Posted by: Kobayashi Maru at September 25, 2006 12:26 PM

I think that those who advocate containment don't really stop to consider what exactly it means: containment was the foreign policy of the United States for several decades. It organized nearly all of our efforts abroad.

I think many who today would advocate containment against Iran fail to think in such terms; instead, they merely affix a sort of wish-it-would-all-go-away mentality to problems and call it "containment."

Posted by: Chester at September 25, 2006 3:18 PM

The biggest drawback to using a containment strategy against Iran is that it will result in a highly destabilizing three-sided arms race in the Middle East, the worst place on Earth for an arms race. An Iranian nuclear weapons capability will result in Saudi Arabia, Egypt, and perhaps Turkey also taking up the nuclear sword. With Israel and Iran in the game, the result would be an exceptionally fragile situation. Any who advocate a containment strategy must also be compelled to explain how they would attempt to manage this nightmarish likelihood.

In August 2005, we reviewed 14 options the U.S. government might employ to deal with the problem of Iran (part 1) and (part 2), ranging from relatively passive diplomacy up to full-scale military scenarios. We concluded at that time that containment, combined with a punitive “deterrence for rogues” policy that would apply collective punishment against all rogue states for any nuclear incidents, was the least-worst option.

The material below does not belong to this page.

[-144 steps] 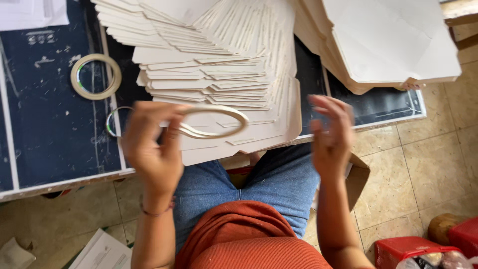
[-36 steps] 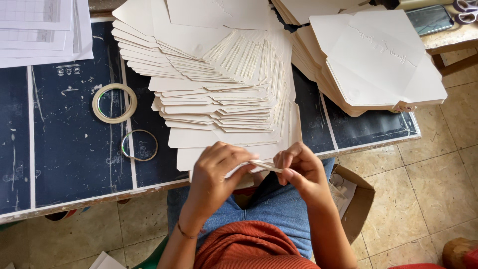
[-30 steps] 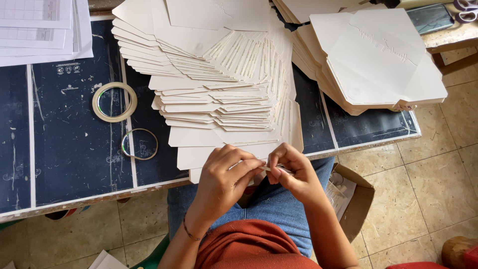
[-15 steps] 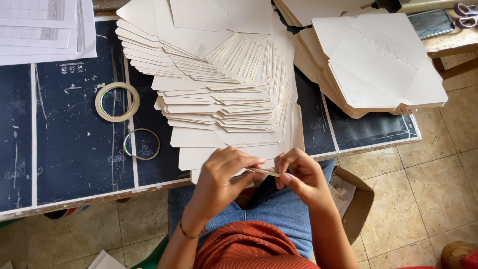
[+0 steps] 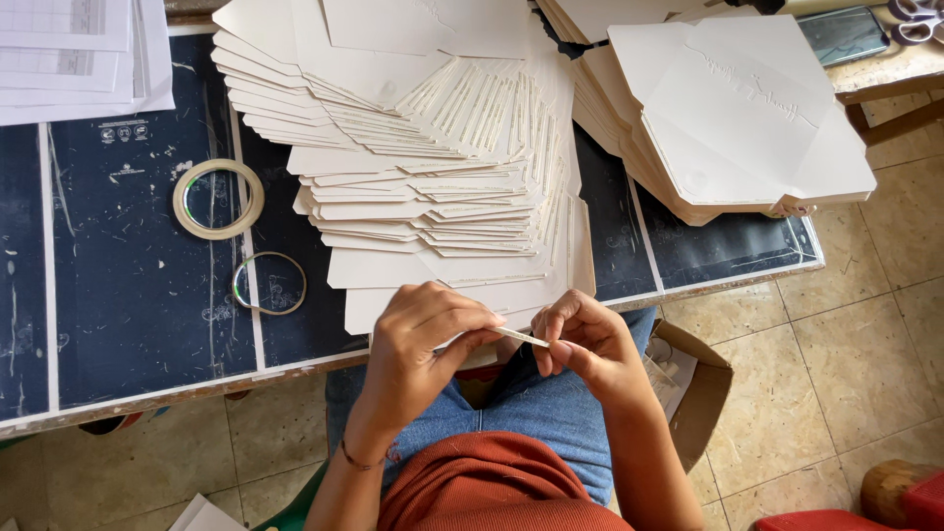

At the time, it seemed like an American military campaign against Iran, without a clear casus belli, could very well result in the formation of a strong, global anti-U.S. military alliance. Thus we settled on containment.

Over the past year we have also come to the view that of all the players in this drama, the U.S. is the least threatened by Iran. Successes in missile defense research and stepped-up border and shipping container security will reduce the Iranian threat to the U.S. homeland.

The remaining problem for U.S. policymakers would be defending U.S. allies in the Middle East against outright Iranian attack, intimidation, or subversion. The solution to this problem is 25% military and 75% diplomatic and political. Implementing this solution would also go a long way to solving the arms race and instability problem described above.

Iran is more of a problem for others than for the U.S. Those others that are more threatened must show what they are willing to do to defend themselves. The U.S. does not need to over-extend itself on the Iranian issue, and end up paying the most for a solution from which it benefits the least.

The U.S. government seems to be nearly silent on the issue of Iran, even after Iran violated the UN Security Council’s August 31st deadline for suspending nuclear enrichment. Is the U.S. government now following our advice?